Fernandez perlahan-lahan menunjukkan bahwa perjalanan panjangnya di MotoGP tidak sia-sia. Setelah mengalami beberapa musim yang penuh tekanan dan hasil yang tidak memuaskan, pembalap berusia 25 tahun ini kini justru terlibat dalam persaingan untuk gelar juara dunia MotoGP 2026. Kemenangan di MotoGP Inggris menjadi momen krusial bagi Fernandez, di mana tambahan 25 poin membuatnya menempati posisi keenam dalam klasemen sementara, hanya tertinggal 56 poin dari Jorge Martin yang berada di posisi teratas.

Menghadapi Masa Sulit

Situasi ini terasa semakin istimewa mengingat Fernandez telah melalui periode yang sulit sejak debutnya di MotoGP pada tahun 2022 sebagai runner-up Moto2. "Apa tujuan saya? Tujuan saya adalah menjadi juara dunia. Saya akan terus mencoba hingga hari saya berhenti balapan," ungkap Fernandez dalam sebuah wawancara.
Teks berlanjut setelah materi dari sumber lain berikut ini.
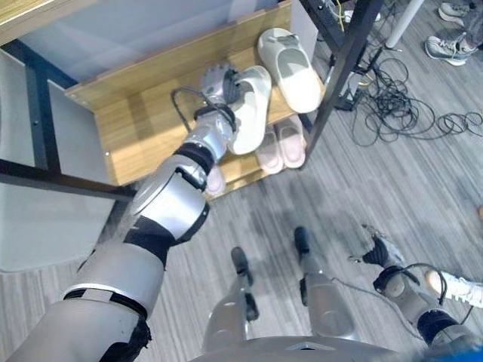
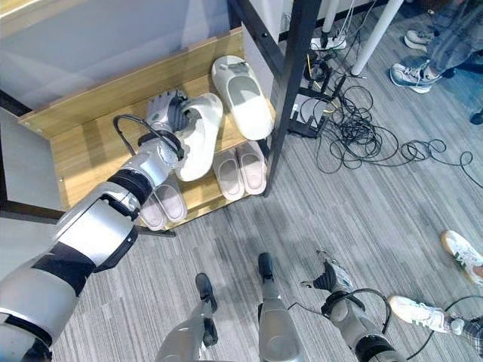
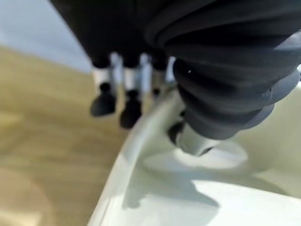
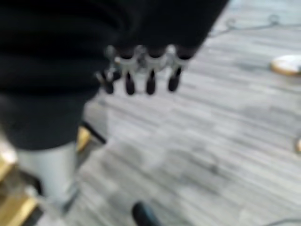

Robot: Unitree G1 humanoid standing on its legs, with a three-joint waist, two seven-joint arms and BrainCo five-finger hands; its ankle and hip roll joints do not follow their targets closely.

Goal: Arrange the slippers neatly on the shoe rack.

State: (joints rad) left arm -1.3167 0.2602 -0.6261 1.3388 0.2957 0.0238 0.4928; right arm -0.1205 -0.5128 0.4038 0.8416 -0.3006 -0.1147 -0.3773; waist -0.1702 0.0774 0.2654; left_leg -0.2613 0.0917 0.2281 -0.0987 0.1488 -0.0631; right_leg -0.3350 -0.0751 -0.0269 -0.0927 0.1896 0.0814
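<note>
One white slipper [image 1: 290, 68] already lay on the shoe rack [image 1: 143, 121] shelf's right end. The left hand [image 1: 219, 83] gripped its mate [image 1: 249, 105] beside it, askew, needing straightening. The right hand [image 1: 381, 253] hung relaxed.

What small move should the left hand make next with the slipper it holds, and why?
Probably turn the held slipper parallel to the other white slipper and release it. The left hand grips its edge on the upper shelf, and it lies angled, its toe end over the front edge.
</note>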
Ambisi tersebut sempat menghadapi ujian yang berat. Saat hasil buruk terus menghampirinya, Fernandez mengaku mulai mempertanyakan banyak hal dalam hidupnya sebagai seorang pembalap. "Beberapa tahun lalu, saya berada dalam situasi yang cukup sulit. Saya melewati masa-masa yang sangat berat ketika semuanya tidak berjalan sesuai rencana. Ketika semuanya salah dan tidak ada yang berhasil, Anda mulai mempertanyakan segalanya," jelasnya.

Perubahan Perspektif

Kesulitan tersebut bahkan memengaruhi motivasinya saat berlatih. Fernandez mengakui bahwa sesi latihan fisik terasa jauh lebih menantang ketika hasil balapan tidak kunjung membaik. "Dua atau tiga tahun lalu, ketika saya tidak mendapatkan hasil, repetisi terakhir dalam latihan kekuatan dan 10 kilometer terakhir saat bersepeda terasa sangat berat," tuturnya.

Namun, kini pandangan Fernandez telah berubah. Setiap sesi latihan yang berat dianggapnya sebagai bagian penting untuk meningkatkan performanya di lintasan. "Sekarang, ketika bersepeda 10 kilometer terakhir atau melakukan tiga repetisi terakhir, saya berpikir, 'Repetisi ini akan membantu saya melaju setengah lap lagi dengan 100 persen kemampuan. Jadi, ayo!'" ujarnya.

Menurut Raul Fernandez, tambahan tenaga sekecil apa pun bisa menentukan hasil balapan. "Setengah lap tambahan itu bisa membuat perbedaan besar dalam sebuah balapan," tuturnya. Kemenangan di Silverstone pun menjadi bukti bahwa pengorbanan yang dilaluinya selama bertahun-tahun mulai terbayar. Saat ini, gelar juara dunia yang sebelumnya terasa seperti impian jangka panjang kini mulai berada dalam jangkauannya.